Instructions to follow
Retype all of the records precisely.

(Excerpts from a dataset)
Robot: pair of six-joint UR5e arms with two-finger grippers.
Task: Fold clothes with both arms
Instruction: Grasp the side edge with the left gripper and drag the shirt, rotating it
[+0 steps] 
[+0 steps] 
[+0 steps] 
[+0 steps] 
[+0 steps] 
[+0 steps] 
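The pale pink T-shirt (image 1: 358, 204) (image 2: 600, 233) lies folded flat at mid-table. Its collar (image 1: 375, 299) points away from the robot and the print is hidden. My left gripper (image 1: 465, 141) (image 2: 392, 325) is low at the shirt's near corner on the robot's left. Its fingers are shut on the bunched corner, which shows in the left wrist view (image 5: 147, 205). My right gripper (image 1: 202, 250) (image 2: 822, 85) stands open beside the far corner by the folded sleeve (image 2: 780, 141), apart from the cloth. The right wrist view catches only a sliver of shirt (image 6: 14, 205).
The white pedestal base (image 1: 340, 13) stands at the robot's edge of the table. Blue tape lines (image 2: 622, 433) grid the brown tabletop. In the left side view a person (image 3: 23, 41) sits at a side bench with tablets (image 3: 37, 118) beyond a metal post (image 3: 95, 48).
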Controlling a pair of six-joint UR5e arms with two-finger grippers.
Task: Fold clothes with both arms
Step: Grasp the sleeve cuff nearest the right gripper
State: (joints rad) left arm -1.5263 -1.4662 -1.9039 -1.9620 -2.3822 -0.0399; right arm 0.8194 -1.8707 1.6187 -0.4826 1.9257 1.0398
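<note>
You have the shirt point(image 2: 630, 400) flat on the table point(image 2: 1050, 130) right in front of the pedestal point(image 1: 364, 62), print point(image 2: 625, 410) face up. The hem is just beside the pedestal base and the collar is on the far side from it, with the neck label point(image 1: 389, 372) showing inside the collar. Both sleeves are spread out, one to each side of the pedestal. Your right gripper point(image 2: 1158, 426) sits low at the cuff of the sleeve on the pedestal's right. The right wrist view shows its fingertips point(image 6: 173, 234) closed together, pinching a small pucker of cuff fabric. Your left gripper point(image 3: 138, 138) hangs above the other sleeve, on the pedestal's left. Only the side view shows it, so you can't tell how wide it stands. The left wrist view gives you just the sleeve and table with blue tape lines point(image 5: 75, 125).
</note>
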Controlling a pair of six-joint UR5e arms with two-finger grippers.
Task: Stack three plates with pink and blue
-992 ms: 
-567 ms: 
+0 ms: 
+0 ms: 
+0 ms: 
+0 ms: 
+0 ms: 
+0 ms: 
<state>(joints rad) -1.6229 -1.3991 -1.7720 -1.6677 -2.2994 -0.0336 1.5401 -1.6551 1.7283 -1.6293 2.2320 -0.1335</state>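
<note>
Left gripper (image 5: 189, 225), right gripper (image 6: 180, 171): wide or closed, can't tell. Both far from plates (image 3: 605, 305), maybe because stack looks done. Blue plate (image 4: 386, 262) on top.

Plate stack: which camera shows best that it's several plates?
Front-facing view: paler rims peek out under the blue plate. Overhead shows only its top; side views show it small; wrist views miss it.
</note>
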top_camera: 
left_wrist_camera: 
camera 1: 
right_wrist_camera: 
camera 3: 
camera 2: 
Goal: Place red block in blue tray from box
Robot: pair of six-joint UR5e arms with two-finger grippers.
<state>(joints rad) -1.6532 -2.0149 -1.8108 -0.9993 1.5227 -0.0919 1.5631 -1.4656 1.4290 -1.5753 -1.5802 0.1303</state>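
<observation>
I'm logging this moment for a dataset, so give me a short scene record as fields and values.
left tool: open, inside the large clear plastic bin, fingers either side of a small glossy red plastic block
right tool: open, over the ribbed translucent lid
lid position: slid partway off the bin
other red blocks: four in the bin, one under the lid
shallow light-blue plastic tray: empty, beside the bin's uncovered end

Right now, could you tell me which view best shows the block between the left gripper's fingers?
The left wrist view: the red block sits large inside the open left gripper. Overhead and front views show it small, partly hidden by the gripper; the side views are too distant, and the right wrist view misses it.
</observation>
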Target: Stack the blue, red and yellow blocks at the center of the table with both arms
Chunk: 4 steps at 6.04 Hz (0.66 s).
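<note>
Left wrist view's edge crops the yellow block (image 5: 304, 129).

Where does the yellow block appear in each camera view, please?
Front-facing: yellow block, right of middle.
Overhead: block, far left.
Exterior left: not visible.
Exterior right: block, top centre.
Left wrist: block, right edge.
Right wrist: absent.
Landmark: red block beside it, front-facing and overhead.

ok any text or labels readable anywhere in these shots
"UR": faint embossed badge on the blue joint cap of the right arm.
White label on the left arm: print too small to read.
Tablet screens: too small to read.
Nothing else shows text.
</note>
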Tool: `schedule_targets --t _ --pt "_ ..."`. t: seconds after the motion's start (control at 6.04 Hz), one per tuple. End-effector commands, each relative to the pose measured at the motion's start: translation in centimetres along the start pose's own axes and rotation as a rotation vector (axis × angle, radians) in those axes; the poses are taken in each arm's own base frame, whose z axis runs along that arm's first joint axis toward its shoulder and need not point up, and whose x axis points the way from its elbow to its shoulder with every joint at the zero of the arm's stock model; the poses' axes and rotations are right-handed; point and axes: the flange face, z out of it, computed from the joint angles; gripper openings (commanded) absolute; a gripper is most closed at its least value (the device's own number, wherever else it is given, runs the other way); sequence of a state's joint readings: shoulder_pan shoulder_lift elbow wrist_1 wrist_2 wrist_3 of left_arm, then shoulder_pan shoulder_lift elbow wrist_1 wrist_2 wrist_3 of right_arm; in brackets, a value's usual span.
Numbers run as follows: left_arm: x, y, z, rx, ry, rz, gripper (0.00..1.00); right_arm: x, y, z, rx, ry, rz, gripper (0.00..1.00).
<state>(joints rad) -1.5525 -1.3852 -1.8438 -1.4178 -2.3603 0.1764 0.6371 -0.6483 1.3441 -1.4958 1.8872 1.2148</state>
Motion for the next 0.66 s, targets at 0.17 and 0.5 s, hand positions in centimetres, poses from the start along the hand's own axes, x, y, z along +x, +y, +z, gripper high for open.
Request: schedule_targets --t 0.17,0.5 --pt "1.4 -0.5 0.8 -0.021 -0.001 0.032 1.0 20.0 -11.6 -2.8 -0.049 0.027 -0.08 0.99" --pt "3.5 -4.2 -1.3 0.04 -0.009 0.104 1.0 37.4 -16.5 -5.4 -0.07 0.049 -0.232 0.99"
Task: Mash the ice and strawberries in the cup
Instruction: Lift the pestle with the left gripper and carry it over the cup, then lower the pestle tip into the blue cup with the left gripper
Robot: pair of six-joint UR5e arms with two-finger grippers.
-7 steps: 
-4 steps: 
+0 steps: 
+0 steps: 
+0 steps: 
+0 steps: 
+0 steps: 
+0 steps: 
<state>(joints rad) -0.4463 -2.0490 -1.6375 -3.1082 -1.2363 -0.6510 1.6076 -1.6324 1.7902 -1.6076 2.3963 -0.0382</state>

Answer for the task
Robot: pair of six-joint UR5e arms with two-finger grippers.
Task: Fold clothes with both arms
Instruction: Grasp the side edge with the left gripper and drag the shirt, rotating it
[+0 steps] 
[+0 steps] 
[+0 steps] 
[+0 steps] 
[+0 steps] 
[+0 steps] 
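The pale pink T-shirt (image 1: 358, 204) (image 2: 600, 233) lies folded flat at mid-table. Its collar (image 1: 375, 299) points away from the robot and the print is hidden. My left gripper (image 1: 465, 141) (image 2: 392, 325) is low at the shirt's near corner on the robot's left. Its fingers are shut on the bunched corner, which shows in the left wrist view (image 5: 147, 205). My right gripper (image 1: 202, 250) (image 2: 822, 85) stands open beside the far corner by the folded sleeve (image 2: 780, 141), apart from the cloth. The right wrist view catches only a sliver of shirt (image 6: 14, 205).
The white pedestal base (image 1: 340, 13) stands at the robot's edge of the table. Blue tape lines (image 2: 622, 433) grid the brown tabletop. In the left side view a person (image 3: 23, 41) sits at a side bench with tablets (image 3: 37, 118) beyond a metal post (image 3: 95, 48).
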Controlling a pair of six-joint UR5e arms with two-finger grippers.
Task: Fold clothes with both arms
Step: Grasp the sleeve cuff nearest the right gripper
State: (joints rad) left arm -1.5263 -1.4662 -1.9039 -1.9620 -2.3822 -0.0399; right arm 0.8194 -1.8707 1.6187 -0.4826 1.9257 1.0398
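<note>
You have the shirt point(image 2: 630, 400) flat on the table point(image 2: 1050, 130) right in front of the pedestal point(image 1: 364, 62), print point(image 2: 625, 410) face up. The hem is just beside the pedestal base and the collar is on the far side from it, with the neck label point(image 1: 389, 372) showing inside the collar. Both sleeves are spread out, one to each side of the pedestal. Your right gripper point(image 2: 1158, 426) sits low at the cuff of the sleeve on the pedestal's right. The right wrist view shows its fingertips point(image 6: 173, 234) closed together, pinching a small pucker of cuff fabric. Your left gripper point(image 3: 138, 138) hangs above the other sleeve, on the pedestal's left. Only the side view shows it, so you can't tell how wide it stands. The left wrist view gives you just the sleeve and table with blue tape lines point(image 5: 75, 125).
</note>
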Controlling a pair of six-joint UR5e arms with two-finger grippers.
Task: Stack three plates with pink and blue
-992 ms: 
-567 ms: 
+0 ms: 
+0 ms: 
+0 ms: 
+0 ms: 
+0 ms: 
+0 ms: 
<state>(joints rad) -1.6229 -1.3991 -1.7720 -1.6677 -2.2994 -0.0336 1.5401 -1.6551 1.7283 -1.6293 2.2320 -0.1335</state>
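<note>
Left gripper (image 5: 189, 225), right gripper (image 6: 180, 171): wide or closed, can't tell. Both far from plates (image 3: 605, 305), maybe because stack looks done. Blue plate (image 4: 386, 262) on top.

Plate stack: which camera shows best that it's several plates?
Front-facing view: paler rims peek out under the blue plate. Overhead shows only its top; side views show it small; wrist views miss it.
</note>
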top_camera: 
left_wrist_camera: 
camera 1: 
right_wrist_camera: 
camera 3: 
camera 2: 
Goal: Place red block in blue tray from box
Robot: pair of six-joint UR5e arms with two-finger grippers.
<state>(joints rad) -1.6532 -2.0149 -1.8108 -0.9993 1.5227 -0.0919 1.5631 -1.4656 1.4290 -1.5753 -1.5802 0.1303</state>
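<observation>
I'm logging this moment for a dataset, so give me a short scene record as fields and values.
left tool: open, inside the large clear plastic bin, fingers either side of a small glossy red plastic block
right tool: open, over the ribbed translucent lid
lid position: slid partway off the bin
other red blocks: four in the bin, one under the lid
shallow light-blue plastic tray: empty, beside the bin's uncovered end

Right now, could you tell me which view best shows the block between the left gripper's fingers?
The left wrist view: the red block sits large inside the open left gripper. Overhead and front views show it small, partly hidden by the gripper; the side views are too distant, and the right wrist view misses it.
</observation>
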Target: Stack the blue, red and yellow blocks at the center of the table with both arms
Chunk: 4 steps at 6.04 Hz (0.66 s).
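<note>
Left wrist view's edge crops the yellow block (image 5: 304, 129).

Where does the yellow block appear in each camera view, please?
Front-facing: yellow block, right of middle.
Overhead: block, far left.
Exterior left: not visible.
Exterior right: block, top centre.
Left wrist: block, right edge.
Right wrist: absent.
Landmark: red block beside it, front-facing and overhead.

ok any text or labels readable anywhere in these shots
"UR": faint embossed badge on the blue joint cap of the right arm.
White label on the left arm: print too small to read.
Tablet screens: too small to read.
Nothing else shows text.
</note>
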Tool: `schedule_targets --t _ --pt "_ ..."`. t: seconds after the motion's start (control at 6.04 Hz), one per tuple. End-effector commands, each relative to the pose measured at the motion's start: translation in centimetres along the start pose's own axes and rotation as a rotation vector (axis × angle, radians) in those axes; the poses are taken in each arm's own base frame, whose z axis runs along that arm's first joint axis toward its shoulder and need not point up, and whose x axis points the way from its elbow to its shoulder with every joint at the zero of the arm's stock model; the poses' axes and rotations are right-handed; point and axes: the flange face, z out of it, computed from the joint angles; gripper openings (commanded) absolute; a gripper is most closed at its least value (the device's own number, wherever else it is given, runs the other way); sequence of a state's joint readings: shoulder_pan shoulder_lift elbow wrist_1 wrist_2 wrist_3 of left_arm, then shoulder_pan shoulder_lift elbow wrist_1 wrist_2 wrist_3 of right_arm; in brackets, a value's usual span.
Numbers run as follows: left_arm: x, y, z, rx, ry, rz, gripper (0.00..1.00); right_arm: x, y, z, rx, ry, rz, gripper (0.00..1.00).
<state>(joints rad) -1.5525 -1.3852 -1.8438 -1.4178 -2.3603 0.1764 0.6371 -0.6483 1.3441 -1.4958 1.8872 1.2148</state>
Motion for the next 0.66 s, targets at 0.17 and 0.5 s, hand positions in centimetres, poses from the start along the hand's own axes, x, y, z along +x, +y, +z, gripper high for open.
Request: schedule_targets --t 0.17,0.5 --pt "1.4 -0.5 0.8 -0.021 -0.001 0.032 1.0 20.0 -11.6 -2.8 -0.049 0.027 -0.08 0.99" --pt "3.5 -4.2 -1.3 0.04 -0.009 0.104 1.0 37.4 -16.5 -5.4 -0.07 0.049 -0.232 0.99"
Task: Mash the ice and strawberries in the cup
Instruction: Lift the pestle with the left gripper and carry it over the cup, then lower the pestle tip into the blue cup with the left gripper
Robot: pair of six-joint UR5e arms with two-finger grippers.
-7 steps: 
-4 steps: 
+0 steps: 
+0 steps: 
+0 steps: 
+0 steps: 
+0 steps: 
+0 steps: 
<state>(joints rad) -0.4463 -2.0490 -1.6375 -3.1082 -1.2363 -0.6510 1.6076 -1.6324 1.7902 -1.6076 2.3963 -0.0382</state>

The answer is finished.